Lorsque les cultures poussent sur un sol enrichi en fumier, il existe un risque de colonisation des racines et des tissus végétaux par des bactéries résistantes. Cela constitue une voie d’exposition directe pour l’homme, par consommation de légumes crus ou peu traités. Ce phénomène peut également affecter la faune du sol et les animaux d’élevage par réintroduction dans l’environnement, renforçant le cycle de dissémination.

Dispersion Environnementale et Risque pour les Eaux Souterraines

Les bactéries résistantes et les GRA présents dans le sol peuvent migrer vers les eaux de ruissellement et souterraines, étendant leur rayon d’action au-delà des parcelles agricoles. Cette dispersion élargit le spectre d’exposition humaine et animale, rendant le contrôle des GRA environnementaux d’autant plus complexe.

Contribution au Problème Global de Résistance aux Antibiotiques

La dissémination des GRA dans l’environnement agricole amplifie la probabilité que des agents pathogènes humains acquièrent ces résistances, limitant les options thérapeutiques et posant un défi croissant aux systèmes de santé publique partout dans le monde.

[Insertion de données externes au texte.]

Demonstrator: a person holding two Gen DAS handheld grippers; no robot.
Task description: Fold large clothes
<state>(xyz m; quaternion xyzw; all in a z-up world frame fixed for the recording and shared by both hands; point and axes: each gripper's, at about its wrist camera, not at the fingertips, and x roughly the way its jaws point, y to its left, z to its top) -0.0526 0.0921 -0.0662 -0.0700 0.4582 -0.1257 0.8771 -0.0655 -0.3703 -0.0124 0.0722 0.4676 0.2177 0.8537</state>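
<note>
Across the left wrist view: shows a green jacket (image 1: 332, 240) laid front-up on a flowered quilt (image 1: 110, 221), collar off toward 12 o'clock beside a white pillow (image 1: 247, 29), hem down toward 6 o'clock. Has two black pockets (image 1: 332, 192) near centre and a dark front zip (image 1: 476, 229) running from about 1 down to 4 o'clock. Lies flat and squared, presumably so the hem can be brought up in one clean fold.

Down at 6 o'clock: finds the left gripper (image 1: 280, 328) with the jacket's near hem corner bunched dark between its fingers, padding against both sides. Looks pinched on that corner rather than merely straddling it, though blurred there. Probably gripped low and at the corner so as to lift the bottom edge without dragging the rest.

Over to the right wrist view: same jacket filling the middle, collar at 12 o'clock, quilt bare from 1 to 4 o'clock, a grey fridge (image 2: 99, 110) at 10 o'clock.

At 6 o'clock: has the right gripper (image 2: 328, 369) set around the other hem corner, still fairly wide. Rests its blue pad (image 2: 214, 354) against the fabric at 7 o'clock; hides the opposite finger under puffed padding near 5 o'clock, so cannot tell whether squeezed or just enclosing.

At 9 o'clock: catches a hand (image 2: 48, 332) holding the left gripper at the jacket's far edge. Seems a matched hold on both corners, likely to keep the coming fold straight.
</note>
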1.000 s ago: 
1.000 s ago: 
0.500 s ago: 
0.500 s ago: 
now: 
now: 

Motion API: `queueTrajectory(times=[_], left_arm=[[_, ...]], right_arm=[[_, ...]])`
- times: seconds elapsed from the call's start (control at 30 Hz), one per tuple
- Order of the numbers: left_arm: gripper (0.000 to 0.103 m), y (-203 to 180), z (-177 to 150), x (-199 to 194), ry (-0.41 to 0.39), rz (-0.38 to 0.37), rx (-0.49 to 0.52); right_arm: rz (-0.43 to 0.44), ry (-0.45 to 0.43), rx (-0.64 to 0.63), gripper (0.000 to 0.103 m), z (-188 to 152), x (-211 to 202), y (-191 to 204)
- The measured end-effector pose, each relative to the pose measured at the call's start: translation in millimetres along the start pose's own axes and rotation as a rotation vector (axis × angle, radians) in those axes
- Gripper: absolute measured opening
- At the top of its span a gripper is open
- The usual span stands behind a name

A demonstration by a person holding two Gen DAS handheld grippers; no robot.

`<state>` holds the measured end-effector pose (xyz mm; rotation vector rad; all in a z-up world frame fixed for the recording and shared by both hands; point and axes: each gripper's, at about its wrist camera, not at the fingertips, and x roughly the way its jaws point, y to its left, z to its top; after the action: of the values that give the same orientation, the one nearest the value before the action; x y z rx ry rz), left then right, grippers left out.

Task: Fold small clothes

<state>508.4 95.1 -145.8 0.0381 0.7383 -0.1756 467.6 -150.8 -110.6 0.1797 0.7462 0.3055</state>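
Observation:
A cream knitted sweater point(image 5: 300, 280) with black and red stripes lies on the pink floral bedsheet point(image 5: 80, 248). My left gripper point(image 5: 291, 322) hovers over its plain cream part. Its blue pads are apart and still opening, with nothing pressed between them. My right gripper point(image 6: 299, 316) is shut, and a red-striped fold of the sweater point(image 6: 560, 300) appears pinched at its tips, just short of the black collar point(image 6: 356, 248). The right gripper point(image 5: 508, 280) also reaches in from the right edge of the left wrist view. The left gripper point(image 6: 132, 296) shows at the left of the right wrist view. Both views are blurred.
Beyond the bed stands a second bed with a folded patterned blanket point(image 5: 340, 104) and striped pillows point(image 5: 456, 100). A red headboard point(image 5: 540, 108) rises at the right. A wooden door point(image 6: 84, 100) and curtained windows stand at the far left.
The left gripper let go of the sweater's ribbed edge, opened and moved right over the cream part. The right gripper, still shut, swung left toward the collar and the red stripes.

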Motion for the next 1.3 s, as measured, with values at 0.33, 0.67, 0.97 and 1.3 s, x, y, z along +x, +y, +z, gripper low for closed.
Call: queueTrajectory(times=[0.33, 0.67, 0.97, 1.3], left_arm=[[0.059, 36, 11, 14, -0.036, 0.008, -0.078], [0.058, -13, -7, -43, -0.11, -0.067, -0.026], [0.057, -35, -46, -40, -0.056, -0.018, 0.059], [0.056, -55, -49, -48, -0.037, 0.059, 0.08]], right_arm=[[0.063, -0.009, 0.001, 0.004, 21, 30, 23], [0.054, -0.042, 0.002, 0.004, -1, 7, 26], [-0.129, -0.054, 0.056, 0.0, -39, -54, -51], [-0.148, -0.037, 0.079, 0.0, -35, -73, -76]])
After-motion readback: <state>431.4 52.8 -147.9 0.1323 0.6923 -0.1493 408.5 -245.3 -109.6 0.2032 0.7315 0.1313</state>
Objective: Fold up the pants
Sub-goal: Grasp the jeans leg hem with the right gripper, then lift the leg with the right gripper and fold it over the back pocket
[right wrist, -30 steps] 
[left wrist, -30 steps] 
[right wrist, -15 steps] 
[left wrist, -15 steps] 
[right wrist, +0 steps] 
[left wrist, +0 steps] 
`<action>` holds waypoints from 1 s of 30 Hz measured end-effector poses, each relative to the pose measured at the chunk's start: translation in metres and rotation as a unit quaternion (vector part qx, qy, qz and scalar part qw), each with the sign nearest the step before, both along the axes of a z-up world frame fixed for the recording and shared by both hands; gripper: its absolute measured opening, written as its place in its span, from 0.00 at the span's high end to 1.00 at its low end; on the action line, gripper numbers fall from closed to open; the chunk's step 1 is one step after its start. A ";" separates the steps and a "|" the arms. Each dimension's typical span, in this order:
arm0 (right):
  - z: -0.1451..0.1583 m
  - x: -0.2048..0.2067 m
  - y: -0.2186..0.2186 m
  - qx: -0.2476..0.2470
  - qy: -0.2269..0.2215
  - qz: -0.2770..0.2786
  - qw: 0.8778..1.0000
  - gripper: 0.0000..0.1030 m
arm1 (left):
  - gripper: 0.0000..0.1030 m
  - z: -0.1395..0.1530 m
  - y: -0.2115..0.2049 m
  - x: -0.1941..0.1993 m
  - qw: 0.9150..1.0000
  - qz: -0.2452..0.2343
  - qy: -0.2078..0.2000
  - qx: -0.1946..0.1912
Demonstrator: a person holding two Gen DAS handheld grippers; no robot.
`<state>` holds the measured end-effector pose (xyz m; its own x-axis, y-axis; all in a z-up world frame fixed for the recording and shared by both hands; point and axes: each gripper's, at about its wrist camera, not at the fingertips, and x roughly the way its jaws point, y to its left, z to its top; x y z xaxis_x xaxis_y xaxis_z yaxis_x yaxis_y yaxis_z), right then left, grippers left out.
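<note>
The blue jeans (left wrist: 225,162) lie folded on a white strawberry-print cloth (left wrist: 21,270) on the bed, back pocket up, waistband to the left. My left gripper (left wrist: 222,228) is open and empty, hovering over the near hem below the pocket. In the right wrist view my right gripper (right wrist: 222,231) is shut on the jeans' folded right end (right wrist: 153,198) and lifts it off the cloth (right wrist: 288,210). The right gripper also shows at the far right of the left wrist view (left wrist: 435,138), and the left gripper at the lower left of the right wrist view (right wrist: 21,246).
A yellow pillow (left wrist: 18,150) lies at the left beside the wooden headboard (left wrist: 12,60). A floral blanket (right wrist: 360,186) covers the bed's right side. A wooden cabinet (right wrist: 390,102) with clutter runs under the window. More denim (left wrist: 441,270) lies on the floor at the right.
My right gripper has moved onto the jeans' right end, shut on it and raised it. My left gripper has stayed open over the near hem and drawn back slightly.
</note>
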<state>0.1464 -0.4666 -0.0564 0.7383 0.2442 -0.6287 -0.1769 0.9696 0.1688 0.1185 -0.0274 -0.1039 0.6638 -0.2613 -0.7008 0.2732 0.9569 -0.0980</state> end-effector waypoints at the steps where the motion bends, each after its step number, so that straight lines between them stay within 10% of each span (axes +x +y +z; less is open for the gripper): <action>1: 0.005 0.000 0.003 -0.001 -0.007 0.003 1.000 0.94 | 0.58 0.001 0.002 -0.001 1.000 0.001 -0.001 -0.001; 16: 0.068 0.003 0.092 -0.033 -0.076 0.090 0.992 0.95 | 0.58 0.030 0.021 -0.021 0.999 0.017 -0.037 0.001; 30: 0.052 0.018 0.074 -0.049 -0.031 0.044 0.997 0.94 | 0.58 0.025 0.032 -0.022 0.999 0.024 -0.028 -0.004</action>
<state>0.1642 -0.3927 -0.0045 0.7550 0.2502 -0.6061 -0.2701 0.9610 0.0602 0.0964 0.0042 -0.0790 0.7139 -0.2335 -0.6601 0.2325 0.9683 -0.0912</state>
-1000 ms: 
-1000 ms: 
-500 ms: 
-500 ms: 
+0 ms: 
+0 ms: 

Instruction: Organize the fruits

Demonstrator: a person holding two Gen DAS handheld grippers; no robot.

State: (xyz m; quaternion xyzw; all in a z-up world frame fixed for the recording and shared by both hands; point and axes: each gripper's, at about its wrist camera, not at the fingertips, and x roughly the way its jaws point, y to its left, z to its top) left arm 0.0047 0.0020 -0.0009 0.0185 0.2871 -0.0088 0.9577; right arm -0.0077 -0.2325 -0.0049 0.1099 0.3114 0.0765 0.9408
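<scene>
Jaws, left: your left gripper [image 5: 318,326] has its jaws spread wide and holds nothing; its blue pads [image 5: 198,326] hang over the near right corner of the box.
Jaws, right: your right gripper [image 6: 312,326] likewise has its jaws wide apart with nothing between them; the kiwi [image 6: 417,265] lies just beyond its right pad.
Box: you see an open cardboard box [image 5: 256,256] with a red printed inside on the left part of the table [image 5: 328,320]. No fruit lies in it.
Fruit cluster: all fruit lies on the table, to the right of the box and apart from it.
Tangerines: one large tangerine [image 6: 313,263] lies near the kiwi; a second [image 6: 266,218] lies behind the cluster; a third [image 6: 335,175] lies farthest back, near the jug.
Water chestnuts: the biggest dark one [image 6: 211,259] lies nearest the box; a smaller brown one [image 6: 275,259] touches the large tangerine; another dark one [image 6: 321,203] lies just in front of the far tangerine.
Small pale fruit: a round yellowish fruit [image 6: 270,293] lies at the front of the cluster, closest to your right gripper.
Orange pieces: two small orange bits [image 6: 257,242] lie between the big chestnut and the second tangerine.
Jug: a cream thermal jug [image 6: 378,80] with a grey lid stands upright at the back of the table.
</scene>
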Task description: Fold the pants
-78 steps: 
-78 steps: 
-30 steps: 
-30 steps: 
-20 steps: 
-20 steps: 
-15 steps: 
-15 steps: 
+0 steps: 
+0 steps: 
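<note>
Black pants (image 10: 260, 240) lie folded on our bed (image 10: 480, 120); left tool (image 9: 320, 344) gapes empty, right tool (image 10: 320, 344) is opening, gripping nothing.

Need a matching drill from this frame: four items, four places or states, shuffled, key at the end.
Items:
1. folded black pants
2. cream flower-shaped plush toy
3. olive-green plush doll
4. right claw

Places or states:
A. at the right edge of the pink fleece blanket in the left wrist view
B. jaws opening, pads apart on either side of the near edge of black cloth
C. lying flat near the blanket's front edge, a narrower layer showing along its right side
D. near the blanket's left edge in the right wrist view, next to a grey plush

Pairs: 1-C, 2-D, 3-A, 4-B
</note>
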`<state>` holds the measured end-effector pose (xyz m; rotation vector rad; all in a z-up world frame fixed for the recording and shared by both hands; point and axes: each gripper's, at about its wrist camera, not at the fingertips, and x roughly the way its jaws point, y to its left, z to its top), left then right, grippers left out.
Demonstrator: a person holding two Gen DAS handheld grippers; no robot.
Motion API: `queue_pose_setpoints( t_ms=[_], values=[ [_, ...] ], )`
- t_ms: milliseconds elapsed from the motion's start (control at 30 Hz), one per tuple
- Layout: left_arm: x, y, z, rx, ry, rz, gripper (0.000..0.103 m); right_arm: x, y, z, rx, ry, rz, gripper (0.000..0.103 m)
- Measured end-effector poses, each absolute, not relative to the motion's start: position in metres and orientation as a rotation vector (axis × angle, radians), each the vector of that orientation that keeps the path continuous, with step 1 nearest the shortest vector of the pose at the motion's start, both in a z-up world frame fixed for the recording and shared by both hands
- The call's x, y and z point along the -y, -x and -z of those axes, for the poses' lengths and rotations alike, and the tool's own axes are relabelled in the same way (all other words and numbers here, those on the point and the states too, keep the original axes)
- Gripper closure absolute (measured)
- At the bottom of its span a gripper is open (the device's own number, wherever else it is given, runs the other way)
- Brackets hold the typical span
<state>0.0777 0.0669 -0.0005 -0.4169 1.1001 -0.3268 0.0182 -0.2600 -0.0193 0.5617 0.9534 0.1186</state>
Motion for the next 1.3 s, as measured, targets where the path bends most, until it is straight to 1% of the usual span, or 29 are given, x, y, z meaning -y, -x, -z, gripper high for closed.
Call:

Stratégies d’Atténuation et Perspectives

Réduire les risques liés à la fertilisation organique exige une approche intégrée combinant :

  • Gestion raisonnée des antimicrobiens en élevage : limitation des antibiotiques non essentiels.
  • Traitement du fumier : compostage approfondi, traitement par chaleur ou par digestion anaérobie pour réduire la viabilité des bactéries et la persistance des gènes.
  • Surveillance et évaluation de la charge en GRA dans les sols, les cultures et les points d’eau.

Implémenter ces mesures nécessite la mobilisation de ressources réglementaires, technologiques et éducatives, ainsi qu’un dialogue constant entre secteurs agricoles, sanitaires et environnementaux.

Conclusion

L’amendement des sols par le fumier reste un levier crucial pour la durabilité de l’agriculture, mais implique un risque avéré de transmission et de diversification des gènes de résistance aux antibiotiques. L’enjeu majeur réside dans le contrôle précis de cette transmission afin de préserver la santé publique, la biodiversité microbienne du sol et l’efficacité des traitements antibiotiques pour les générations à venir.